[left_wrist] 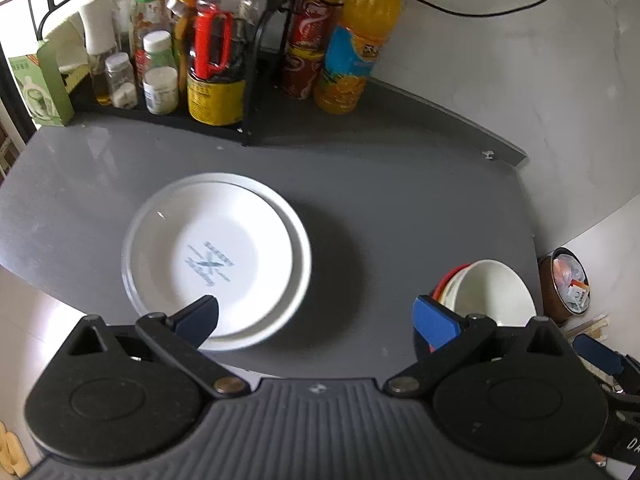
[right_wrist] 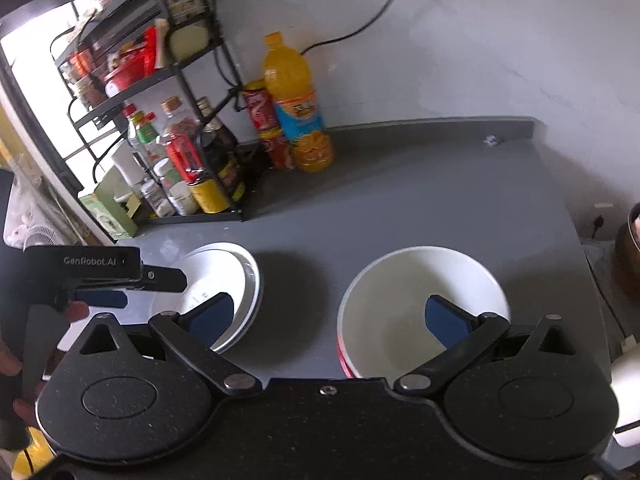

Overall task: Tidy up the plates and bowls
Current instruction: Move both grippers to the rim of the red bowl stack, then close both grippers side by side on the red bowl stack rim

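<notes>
Two white plates [left_wrist: 224, 256] lie stacked on the grey counter [left_wrist: 380, 200], the top one bearing a blue print. My left gripper [left_wrist: 316, 320] hovers open just in front of them, its left finger over the stack's near rim. A white bowl [right_wrist: 416, 300] sits nested in a red-rimmed bowl at the counter's right front. My right gripper [right_wrist: 336, 316] is open above the counter; its right finger hangs over the bowl, its left over the plates [right_wrist: 232, 292]. The bowl stack [left_wrist: 488, 292] also shows in the left wrist view, and the left gripper [right_wrist: 104, 280] shows in the right wrist view.
A black rack [right_wrist: 160, 128] crowded with bottles and jars stands at the back left. An orange juice bottle [left_wrist: 356, 48] and red cans [left_wrist: 308, 40] stand beside it by the wall. A brown bin [left_wrist: 564, 284] sits past the counter's right edge. A person's hand [right_wrist: 76, 312] holds the left gripper.
</notes>
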Action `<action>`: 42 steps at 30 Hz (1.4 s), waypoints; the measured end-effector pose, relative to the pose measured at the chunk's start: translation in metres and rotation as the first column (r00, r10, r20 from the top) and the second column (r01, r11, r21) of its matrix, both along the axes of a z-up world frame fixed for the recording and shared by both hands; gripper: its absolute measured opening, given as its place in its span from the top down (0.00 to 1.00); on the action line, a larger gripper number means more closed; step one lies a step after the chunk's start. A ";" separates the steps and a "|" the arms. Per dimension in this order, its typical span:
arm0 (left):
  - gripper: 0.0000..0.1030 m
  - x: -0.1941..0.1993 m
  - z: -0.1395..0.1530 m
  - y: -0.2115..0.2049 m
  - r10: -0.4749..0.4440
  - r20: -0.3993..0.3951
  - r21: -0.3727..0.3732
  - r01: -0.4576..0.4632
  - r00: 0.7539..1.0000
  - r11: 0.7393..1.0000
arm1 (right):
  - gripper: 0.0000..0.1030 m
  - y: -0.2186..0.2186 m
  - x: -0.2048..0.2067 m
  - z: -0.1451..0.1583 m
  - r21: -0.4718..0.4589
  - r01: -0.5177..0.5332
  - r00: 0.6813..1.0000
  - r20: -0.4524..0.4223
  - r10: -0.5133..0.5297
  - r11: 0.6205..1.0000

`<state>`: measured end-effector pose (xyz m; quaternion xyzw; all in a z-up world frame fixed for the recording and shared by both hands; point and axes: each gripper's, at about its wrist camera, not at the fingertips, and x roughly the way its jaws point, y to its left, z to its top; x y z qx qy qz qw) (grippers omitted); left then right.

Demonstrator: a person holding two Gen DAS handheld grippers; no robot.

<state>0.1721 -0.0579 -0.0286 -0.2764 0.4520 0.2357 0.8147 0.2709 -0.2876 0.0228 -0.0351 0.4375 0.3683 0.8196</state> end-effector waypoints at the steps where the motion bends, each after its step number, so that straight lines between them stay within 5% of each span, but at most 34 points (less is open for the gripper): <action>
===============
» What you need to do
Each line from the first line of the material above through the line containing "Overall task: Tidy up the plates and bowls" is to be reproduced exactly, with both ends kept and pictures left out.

» Response
[left_wrist] 
[right_wrist] 

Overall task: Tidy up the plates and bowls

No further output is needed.